Re: String comparison problem in select - too many results

Francisco Olarte <folarte@xxxxxxxxxxxxxx> · Fri, 12 Jan 2018 11:08:39 +0100

Durumdara:

On Thu, Jan 11, 2018 at 1:23 PM, Durumdara <durumdara@xxxxxxxxx> wrote:
> Dear Francesco!

FrancIsco, with an I, Spanish, not Italian.

> My "bug" is that I commonly used Windows environment where the default
> collation is ANSI, based on Windows language which is Hungarian here
> (Windows1250).

I'm not sure ANSI is a collation in windows. You should read a bit
about locales, as they are not the same as collations. In fact I
suspect the order issues you've got are not UTF8 derived, as all your
data is ASCII(7bits), which represents the same in ANSI and UTF8 or
ISO-8859-whatever ( IIRC win1250 is a bastard superset of ISO8859-1 )

> But because of special characters we used UTF8 to store data in database.
> I supposed that UTF8.hu_HU is working like local natural order here, and the
> common ASCII chars are (like '/') in same position.

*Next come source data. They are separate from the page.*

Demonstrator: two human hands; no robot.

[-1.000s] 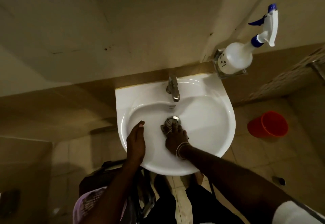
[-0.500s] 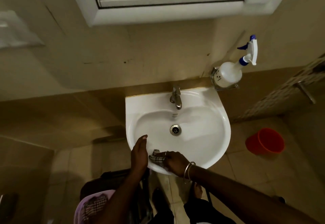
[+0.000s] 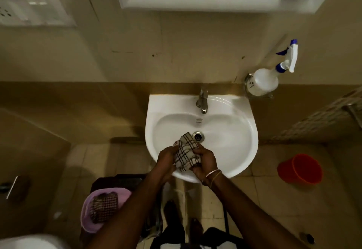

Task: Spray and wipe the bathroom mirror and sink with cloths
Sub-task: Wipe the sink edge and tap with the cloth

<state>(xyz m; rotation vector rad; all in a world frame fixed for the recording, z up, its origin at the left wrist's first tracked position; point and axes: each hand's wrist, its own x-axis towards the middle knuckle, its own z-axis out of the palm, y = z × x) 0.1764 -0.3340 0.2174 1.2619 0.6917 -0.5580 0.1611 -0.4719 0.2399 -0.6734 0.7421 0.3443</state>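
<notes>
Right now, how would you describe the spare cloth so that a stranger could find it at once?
Start at the white sink, then look below and to its left, to the pink basket. The spare cloth lies inside it. Its check is fine and dark, whereas the pale, broad-lined cloth is held over the sink.

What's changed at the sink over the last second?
The right hand pulled the checked cloth back from the drain; the left hand left the sink rim and gripped it too. Both now hold it over the sink. Spray bottle, tap, red bucket unmoved.
</notes>
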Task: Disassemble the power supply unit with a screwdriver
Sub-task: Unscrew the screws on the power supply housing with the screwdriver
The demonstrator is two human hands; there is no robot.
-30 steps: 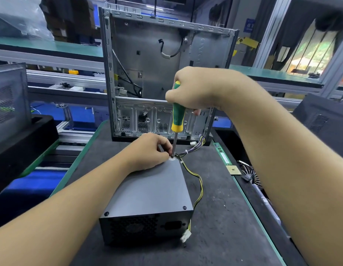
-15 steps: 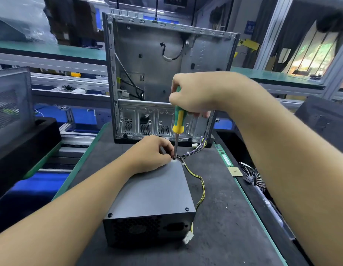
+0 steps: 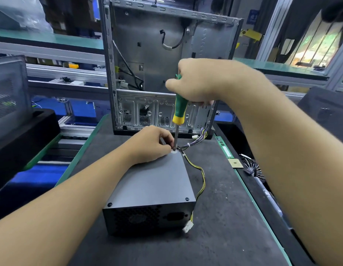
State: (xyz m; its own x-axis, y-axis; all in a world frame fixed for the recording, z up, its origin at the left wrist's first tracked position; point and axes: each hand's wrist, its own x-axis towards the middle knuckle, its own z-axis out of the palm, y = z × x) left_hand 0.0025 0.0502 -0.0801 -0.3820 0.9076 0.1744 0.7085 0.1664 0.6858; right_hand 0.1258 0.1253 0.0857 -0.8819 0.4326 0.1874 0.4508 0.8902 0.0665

You must define "local natural order". But your problem is in the
locale, not in the encoding. If you managed to use win1250.hu_HU your
sorting will be the same, what you need is to use UTF8.C

> Python/Delphi/LibreOffice can sort these numbers correctly (based on local
> ANSI sort).

ANSI does not define sort order. And those three use, IIRC, C-locale
like sort. You are incorrectly assuming this is the correct one.

> I supposed that UTF8.hu_HU is using mostly same order which is valid here
> and it contains all ASCII + ANSI characters we are using here in daily work,
> and they are in very similar order.
> I never thought that it can't handle normal characters in 7 bit range...

It can. Your assumptions are BAD. You are not used to working with
collation-aware systems like postgres, and you assume they must use
the same as non-locale-awaer programs by default. This is normally
never true.

Also, windows is notoriously dificult to configure for locales. IIRC (
haven't used it in 15 years ) you had to go to keyboard preferences to
change it.

> For these numbers I can use C collation, it's ok.

C collation is like sorting raw bytes, it doesn't event sort
upper/lower case correctly ( Do not know how you do it in HU, but in
ES we sort aA before bB, while C locale normally sorts AB..ab.. It's
what non-locale aware programs use because it's dirt cheap to
implement, just sort the data as unsigned byte arrays
lexicographically. And in fact, IIRC, utf-8 is dessigned in a way that
this works too ( You can sort by raw bytes and you get the data sorted
lexicographically sorted by code points ).

Another thing, if you have a column which you want sorted in C locale,
it can be defined as such so it does it by default ( but if you do it
with an alter column or similar you'll need a reindex probably ).

As a final note, please, DO NOT TOP POST and TRIM YOUR QUOTES.
Specially I do not need my signature quoted.

Francisco Olarte.